◆ Task to carry out ◆
Transcribe the data below verbatim from the line with "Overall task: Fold" to the line with "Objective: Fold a". Include both of those lines.

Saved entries
+++
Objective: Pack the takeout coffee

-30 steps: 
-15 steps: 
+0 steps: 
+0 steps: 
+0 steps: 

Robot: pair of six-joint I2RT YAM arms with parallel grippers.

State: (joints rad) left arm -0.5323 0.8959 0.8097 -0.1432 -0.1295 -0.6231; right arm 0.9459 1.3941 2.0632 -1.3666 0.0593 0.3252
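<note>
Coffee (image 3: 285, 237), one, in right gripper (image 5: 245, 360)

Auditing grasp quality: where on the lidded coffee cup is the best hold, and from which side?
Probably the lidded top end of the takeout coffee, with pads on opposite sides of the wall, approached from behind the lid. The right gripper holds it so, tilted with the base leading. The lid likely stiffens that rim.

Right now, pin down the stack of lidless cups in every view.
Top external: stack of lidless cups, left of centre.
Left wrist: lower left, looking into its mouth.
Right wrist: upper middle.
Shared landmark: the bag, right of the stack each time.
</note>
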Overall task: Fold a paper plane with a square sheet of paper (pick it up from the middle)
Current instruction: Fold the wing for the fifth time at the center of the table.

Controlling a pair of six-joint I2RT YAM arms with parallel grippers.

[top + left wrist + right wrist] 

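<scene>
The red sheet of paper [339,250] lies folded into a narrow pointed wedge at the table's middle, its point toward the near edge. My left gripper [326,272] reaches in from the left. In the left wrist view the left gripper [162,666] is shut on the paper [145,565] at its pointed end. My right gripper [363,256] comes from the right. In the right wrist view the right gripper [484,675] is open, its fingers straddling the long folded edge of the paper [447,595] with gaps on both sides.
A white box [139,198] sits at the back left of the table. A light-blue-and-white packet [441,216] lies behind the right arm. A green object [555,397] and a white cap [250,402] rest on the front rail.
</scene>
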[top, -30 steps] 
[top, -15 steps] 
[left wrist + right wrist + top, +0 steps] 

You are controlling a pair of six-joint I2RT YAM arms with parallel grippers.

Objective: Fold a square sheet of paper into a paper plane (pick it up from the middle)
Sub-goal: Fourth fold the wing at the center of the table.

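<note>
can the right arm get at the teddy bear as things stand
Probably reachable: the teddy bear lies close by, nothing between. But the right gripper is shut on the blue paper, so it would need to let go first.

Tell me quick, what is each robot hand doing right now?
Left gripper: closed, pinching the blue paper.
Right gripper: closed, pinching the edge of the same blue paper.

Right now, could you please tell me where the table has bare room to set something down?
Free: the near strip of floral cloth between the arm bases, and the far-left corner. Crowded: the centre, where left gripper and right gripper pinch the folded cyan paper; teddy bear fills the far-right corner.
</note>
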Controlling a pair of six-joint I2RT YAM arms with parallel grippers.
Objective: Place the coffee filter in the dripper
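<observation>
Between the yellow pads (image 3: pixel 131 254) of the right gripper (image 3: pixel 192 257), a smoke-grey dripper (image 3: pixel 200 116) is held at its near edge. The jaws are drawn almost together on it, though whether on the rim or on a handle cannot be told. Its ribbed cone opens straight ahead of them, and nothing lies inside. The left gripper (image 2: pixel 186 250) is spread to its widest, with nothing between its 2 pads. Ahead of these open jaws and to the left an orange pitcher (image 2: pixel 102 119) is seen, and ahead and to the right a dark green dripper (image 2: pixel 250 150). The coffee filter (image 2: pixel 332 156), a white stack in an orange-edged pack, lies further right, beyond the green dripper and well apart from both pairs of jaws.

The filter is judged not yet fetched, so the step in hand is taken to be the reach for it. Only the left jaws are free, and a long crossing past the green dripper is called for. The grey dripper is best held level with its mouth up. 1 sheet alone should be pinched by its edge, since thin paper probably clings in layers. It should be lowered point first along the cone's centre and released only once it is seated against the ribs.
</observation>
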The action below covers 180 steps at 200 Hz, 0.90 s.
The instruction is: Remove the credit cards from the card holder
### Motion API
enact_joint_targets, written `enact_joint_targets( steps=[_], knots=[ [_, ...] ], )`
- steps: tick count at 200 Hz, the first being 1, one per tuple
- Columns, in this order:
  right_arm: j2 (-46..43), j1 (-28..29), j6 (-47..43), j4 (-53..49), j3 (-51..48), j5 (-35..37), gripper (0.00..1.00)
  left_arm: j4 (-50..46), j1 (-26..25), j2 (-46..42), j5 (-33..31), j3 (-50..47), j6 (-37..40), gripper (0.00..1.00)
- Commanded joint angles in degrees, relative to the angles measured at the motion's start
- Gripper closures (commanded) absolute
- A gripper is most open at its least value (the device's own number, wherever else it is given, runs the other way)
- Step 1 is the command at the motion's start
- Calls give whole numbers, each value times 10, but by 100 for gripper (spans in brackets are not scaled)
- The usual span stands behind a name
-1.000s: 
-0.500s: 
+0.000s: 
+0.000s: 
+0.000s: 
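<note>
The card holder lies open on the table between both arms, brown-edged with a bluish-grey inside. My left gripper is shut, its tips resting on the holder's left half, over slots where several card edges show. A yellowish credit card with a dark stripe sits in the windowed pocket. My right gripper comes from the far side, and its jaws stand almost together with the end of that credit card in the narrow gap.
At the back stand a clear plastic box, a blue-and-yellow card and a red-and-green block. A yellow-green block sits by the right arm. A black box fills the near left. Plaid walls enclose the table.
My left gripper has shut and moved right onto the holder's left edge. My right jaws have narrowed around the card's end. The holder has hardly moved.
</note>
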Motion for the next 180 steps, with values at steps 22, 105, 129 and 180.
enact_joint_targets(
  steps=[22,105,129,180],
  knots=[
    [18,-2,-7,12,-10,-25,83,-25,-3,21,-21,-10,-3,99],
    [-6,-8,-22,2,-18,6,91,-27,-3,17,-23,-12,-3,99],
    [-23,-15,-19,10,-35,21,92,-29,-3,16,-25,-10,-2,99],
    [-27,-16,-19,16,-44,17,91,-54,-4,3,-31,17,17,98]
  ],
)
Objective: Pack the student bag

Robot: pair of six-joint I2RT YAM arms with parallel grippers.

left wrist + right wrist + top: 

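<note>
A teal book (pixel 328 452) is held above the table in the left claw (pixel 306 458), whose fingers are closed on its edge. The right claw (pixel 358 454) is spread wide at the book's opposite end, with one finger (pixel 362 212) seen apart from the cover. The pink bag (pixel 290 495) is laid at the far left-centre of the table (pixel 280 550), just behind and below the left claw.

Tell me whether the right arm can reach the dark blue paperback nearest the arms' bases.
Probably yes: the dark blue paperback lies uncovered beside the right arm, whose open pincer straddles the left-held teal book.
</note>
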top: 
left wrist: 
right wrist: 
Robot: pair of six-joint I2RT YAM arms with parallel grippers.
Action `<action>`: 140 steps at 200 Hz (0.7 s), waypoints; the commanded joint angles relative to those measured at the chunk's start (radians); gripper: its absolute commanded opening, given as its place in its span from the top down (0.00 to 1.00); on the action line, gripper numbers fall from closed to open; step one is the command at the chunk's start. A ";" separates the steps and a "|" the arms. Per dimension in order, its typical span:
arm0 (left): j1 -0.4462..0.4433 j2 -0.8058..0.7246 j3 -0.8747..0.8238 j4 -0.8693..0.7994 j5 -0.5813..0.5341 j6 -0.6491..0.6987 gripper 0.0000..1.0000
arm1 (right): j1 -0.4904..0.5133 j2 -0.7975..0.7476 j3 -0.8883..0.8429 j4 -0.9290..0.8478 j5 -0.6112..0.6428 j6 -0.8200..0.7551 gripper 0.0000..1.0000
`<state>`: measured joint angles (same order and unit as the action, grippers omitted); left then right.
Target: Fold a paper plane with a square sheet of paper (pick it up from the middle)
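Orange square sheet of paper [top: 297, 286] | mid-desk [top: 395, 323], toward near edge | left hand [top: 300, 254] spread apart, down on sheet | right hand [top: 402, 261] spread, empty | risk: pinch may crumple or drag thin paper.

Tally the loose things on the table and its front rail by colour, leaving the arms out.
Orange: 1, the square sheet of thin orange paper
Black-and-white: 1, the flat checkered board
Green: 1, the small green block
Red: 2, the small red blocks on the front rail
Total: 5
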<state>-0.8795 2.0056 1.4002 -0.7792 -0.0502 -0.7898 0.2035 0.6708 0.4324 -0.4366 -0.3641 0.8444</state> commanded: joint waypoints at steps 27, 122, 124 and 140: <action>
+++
◆ Finished exercise ◆
Overall task: Fold a paper plane with a square sheet of paper (pick it up from the middle)
Current instruction: Fold the wing for the fifth time at the center of the table.

Controlling a pair of six-joint I2RT YAM arms with parallel grippers.

[top + left wrist + right wrist] 

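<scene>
The red sheet of paper [339,250] lies folded into a narrow pointed wedge at the table's middle, its point toward the near edge. My left gripper [326,272] reaches in from the left. In the left wrist view the left gripper [162,666] is shut on the paper [145,565] at its pointed end. My right gripper [363,256] comes from the right. In the right wrist view the right gripper [484,675] is open, its fingers straddling the long folded edge of the paper [447,595] with gaps on both sides.
A white box [139,198] sits at the back left of the table. A light-blue-and-white packet [441,216] lies behind the right arm. A green object [555,397] and a white cap [250,402] rest on the front rail.
</scene>
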[top, -30 steps] 
[top, -15 steps] 
[left wrist + right wrist + top, +0 steps] 

You are controlling a pair of six-joint I2RT YAM arms with parallel grippers.

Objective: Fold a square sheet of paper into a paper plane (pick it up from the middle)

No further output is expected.